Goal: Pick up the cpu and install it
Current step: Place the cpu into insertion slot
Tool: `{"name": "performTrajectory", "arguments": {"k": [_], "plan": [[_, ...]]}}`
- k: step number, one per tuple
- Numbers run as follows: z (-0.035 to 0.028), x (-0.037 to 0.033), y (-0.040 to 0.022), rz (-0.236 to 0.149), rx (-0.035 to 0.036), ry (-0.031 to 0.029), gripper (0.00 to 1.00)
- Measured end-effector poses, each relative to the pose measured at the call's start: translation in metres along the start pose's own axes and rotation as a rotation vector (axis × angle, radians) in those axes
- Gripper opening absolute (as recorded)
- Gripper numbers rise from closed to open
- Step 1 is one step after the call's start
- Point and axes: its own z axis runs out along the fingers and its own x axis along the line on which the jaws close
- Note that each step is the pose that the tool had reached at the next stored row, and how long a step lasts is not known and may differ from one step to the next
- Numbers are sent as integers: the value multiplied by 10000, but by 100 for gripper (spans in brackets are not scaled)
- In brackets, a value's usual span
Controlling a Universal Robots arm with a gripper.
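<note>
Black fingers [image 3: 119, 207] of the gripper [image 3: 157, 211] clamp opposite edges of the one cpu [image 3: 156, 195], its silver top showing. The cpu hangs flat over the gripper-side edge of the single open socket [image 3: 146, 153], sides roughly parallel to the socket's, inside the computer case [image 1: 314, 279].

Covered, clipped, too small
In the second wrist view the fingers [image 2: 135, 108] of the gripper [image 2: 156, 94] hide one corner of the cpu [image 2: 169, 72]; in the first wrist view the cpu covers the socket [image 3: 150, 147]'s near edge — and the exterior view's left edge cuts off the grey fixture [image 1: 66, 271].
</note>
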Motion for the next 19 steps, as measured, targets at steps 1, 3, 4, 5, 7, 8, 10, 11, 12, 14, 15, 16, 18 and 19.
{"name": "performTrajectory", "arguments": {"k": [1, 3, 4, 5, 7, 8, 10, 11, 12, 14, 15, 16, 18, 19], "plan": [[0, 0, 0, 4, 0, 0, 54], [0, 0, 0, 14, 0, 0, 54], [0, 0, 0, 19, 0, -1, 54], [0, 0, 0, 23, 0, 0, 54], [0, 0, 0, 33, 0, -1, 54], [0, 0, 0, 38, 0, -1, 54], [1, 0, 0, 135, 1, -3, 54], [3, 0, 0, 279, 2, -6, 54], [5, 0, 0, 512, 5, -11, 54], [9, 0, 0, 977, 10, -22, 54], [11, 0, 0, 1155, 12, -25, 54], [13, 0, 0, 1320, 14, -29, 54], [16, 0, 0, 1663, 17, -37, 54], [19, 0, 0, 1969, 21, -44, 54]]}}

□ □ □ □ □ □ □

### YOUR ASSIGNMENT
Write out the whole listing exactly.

### THE COMPLETED TASK
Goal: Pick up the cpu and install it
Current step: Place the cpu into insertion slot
Tool: `{"name": "performTrajectory", "arguments": {"k": [_], "plan": [[_, ...]]}}`
- k: step number, one per tuple
- Numbers run as follows: z (-0.035 to 0.028), x (-0.037 to 0.033), y (-0.040 to 0.022), rz (-0.236 to 0.149), rx (-0.035 to 0.036), ry (-0.031 to 0.029), gripper (0.00 to 1.00)
- Measured end-effector poses, each relative to the pose measured at the call's start: translation in metres along the start pose's own axes and rotation as a rotation vector (axis × angle, radians) in those axes
- Gripper opening absolute (as recorded)
- Gripper numbers rise from closed to open
- Step 1 is one step after the call's start
- Point and axes: its own z axis runs out along the fingers and its own x axis along the line on which the jaws close
- Note that each step is the pose that the tool had reached at the next stored row, and how long a step lasts is not known and may differ from one step to the next
- Numbers are sent as integers: the value multiplied by 10000, but by 100 for gripper (spans in brackets are not scaled)
- In brackets, a value's usual span
Controlling a Universal Robots arm with a gripper.
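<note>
Black fingers [image 3: 119, 207] of the gripper [image 3: 157, 211] clamp opposite edges of the one cpu [image 3: 156, 195], its silver top showing. The cpu hangs flat over the gripper-side edge of the single open socket [image 3: 146, 153], sides roughly parallel to the socket's, inside the computer case [image 1: 314, 279].

Covered, clipped, too small
In the second wrist view the fingers [image 2: 135, 108] of the gripper [image 2: 156, 94] hide one corner of the cpu [image 2: 169, 72]; in the first wrist view the cpu covers the socket [image 3: 150, 147]'s near edge — and the exterior view's left edge cuts off the grey fixture [image 1: 66, 271].
</note>
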Motion for the next 19 steps, as measured, targets at steps 1, 3, 4, 5, 7, 8, 10, 11, 12, 14, 15, 16, 18 and 19.
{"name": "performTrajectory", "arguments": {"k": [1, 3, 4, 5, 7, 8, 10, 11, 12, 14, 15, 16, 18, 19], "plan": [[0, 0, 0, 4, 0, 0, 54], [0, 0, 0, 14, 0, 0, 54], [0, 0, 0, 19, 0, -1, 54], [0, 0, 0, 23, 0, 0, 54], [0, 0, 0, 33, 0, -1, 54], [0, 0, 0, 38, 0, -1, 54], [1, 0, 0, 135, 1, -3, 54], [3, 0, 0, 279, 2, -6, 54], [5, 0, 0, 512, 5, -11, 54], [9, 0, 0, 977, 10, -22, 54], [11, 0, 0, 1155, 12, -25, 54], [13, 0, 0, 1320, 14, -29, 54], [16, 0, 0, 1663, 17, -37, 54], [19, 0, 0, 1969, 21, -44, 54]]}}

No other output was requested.